- **Task directions**
Transcription should be exact. Include all entries.

- **Records provided**
[Start of Attachment]

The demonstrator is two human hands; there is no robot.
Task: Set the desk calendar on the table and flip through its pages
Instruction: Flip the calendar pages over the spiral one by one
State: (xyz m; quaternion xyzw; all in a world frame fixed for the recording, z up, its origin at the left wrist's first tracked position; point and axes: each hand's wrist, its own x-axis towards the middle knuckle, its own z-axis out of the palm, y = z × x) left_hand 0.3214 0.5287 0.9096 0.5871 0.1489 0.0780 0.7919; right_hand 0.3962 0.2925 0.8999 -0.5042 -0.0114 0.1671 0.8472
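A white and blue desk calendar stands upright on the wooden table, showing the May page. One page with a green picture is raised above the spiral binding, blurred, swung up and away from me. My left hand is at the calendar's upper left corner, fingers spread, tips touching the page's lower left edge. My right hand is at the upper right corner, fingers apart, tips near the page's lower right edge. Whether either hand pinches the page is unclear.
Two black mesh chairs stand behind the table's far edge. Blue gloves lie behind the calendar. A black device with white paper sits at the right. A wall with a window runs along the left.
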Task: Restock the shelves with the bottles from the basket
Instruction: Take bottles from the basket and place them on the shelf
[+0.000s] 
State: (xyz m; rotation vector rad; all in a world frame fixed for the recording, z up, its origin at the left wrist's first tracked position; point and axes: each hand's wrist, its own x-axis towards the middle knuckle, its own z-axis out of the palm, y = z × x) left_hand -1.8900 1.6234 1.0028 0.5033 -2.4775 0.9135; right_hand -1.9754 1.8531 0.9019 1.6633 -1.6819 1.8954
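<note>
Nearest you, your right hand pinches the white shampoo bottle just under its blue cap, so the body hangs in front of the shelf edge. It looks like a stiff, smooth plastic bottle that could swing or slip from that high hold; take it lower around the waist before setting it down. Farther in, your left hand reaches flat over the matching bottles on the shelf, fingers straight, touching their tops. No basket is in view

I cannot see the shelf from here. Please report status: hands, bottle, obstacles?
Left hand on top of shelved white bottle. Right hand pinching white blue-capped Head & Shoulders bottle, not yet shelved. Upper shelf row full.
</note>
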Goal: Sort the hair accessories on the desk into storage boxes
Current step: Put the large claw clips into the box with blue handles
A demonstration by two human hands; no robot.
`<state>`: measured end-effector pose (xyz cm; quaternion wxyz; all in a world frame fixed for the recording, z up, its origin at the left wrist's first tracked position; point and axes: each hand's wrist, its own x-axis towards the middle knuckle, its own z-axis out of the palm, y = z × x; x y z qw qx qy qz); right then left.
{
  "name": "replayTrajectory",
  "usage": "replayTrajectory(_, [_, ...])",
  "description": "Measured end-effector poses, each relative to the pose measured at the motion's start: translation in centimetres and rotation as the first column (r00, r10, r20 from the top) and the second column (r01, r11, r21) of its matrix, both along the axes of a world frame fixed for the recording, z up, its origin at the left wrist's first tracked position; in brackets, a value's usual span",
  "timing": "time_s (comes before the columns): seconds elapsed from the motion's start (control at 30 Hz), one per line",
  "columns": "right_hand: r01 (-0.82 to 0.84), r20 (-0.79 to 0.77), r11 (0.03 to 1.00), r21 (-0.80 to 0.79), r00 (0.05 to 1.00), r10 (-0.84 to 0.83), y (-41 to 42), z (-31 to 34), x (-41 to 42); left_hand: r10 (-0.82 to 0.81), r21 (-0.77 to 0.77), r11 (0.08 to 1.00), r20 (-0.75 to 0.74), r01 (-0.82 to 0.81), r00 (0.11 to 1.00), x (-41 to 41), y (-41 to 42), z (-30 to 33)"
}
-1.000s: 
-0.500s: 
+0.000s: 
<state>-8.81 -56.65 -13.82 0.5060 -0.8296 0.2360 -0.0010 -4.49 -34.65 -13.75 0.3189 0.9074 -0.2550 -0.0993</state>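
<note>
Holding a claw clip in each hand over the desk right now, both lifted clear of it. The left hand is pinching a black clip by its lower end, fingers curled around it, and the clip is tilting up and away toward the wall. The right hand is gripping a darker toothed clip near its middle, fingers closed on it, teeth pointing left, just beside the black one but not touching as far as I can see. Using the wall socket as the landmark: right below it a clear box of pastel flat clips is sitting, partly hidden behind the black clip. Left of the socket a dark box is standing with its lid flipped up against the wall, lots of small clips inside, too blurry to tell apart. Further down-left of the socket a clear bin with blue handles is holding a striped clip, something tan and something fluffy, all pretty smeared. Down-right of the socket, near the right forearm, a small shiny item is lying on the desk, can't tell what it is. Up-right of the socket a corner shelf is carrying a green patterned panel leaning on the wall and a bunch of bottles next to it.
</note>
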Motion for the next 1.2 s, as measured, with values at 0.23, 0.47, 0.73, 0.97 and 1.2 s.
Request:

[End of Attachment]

- **Response to the exercise**
The demonstrator is two human hands; there is no robot.
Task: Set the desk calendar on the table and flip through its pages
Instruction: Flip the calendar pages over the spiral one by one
State: (xyz m; quaternion xyzw; all in a world frame fixed for the recording, z up, its origin at the left wrist's first tracked position; point and axes: each hand's wrist, its own x-axis towards the middle knuckle, its own z-axis out of the palm, y = z × x) left_hand 0.3214 0.5287 0.9096 0.5871 0.1489 0.0780 0.7919; right_hand 0.3962 0.2925 0.8999 -0.5042 -0.0114 0.1671 0.8472
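A white and blue desk calendar stands upright on the wooden table, showing the May page. One page with a green picture is raised above the spiral binding, blurred, swung up and away from me. My left hand is at the calendar's upper left corner, fingers spread, tips touching the page's lower left edge. My right hand is at the upper right corner, fingers apart, tips near the page's lower right edge. Whether either hand pinches the page is unclear.
Two black mesh chairs stand behind the table's far edge. Blue gloves lie behind the calendar. A black device with white paper sits at the right. A wall with a window runs along the left.
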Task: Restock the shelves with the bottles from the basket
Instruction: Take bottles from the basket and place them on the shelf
[+0.000s] 
State: (xyz m; rotation vector rad; all in a world frame fixed for the recording, z up, its origin at the left wrist's first tracked position; point and axes: each hand's wrist, its own x-axis towards the middle knuckle, its own z-axis out of the palm, y = z × x) left_hand -1.8900 1.6234 1.0028 0.5033 -2.4775 0.9135; right_hand -1.9754 1.8531 0.9019 1.6633 -1.6819 1.8954
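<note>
Nearest you, your right hand pinches the white shampoo bottle just under its blue cap, so the body hangs in front of the shelf edge. It looks like a stiff, smooth plastic bottle that could swing or slip from that high hold; take it lower around the waist before setting it down. Farther in, your left hand reaches flat over the matching bottles on the shelf, fingers straight, touching their tops. No basket is in view

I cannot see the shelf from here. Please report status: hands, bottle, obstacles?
Left hand on top of shelved white bottle. Right hand pinching white blue-capped Head & Shoulders bottle, not yet shelved. Upper shelf row full.
</note>
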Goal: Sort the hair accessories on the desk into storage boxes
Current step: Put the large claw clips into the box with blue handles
A demonstration by two human hands; no robot.
`<state>`: measured end-effector pose (xyz cm; quaternion wxyz; all in a world frame fixed for the recording, z up, its origin at the left wrist's first tracked position; point and axes: each hand's wrist, its own x-axis towards the middle knuckle, its own z-axis out of the palm, y = z × x; x y z qw qx qy qz); right then left.
{
  "name": "replayTrajectory",
  "usage": "replayTrajectory(_, [_, ...])",
  "description": "Measured end-effector poses, each relative to the pose measured at the motion's start: translation in centimetres and rotation as the first column (r00, r10, r20 from the top) and the second column (r01, r11, r21) of its matrix, both along the axes of a world frame fixed for the recording, z up, its origin at the left wrist's first tracked position; in brackets, a value's usual span",
  "timing": "time_s (comes before the columns): seconds elapsed from the motion's start (control at 30 Hz), one per line",
  "columns": "right_hand: r01 (-0.82 to 0.84), r20 (-0.79 to 0.77), r11 (0.03 to 1.00), r21 (-0.80 to 0.79), r00 (0.05 to 1.00), r10 (-0.84 to 0.83), y (-41 to 42), z (-31 to 34), x (-41 to 42); left_hand: r10 (-0.82 to 0.81), r21 (-0.77 to 0.77), r11 (0.08 to 1.00), r20 (-0.75 to 0.74), r01 (-0.82 to 0.81), r00 (0.11 to 1.00), x (-41 to 41), y (-41 to 42), z (-30 to 33)"
}
-1.000s: 
-0.500s: 
+0.000s: 
<state>-8.81 -56.65 -13.82 0.5060 -0.8296 0.2360 -0.0010 -4.49 -34.65 -13.75 0.3189 0.9074 -0.2550 -0.0993</state>
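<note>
Holding a claw clip in each hand over the desk right now, both lifted clear of it. The left hand is pinching a black clip by its lower end, fingers curled around it, and the clip is tilting up and away toward the wall. The right hand is gripping a darker toothed clip near its middle, fingers closed on it, teeth pointing left, just beside the black one but not touching as far as I can see. Using the wall socket as the landmark: right below it a clear box of pastel flat clips is sitting, partly hidden behind the black clip. Left of the socket a dark box is standing with its lid flipped up against the wall, lots of small clips inside, too blurry to tell apart. Further down-left of the socket a clear bin with blue handles is holding a striped clip, something tan and something fluffy, all pretty smeared. Down-right of the socket, near the right forearm, a small shiny item is lying on the desk, can't tell what it is. Up-right of the socket a corner shelf is carrying a green patterned panel leaning on the wall and a bunch of bottles next to it.
</note>
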Motion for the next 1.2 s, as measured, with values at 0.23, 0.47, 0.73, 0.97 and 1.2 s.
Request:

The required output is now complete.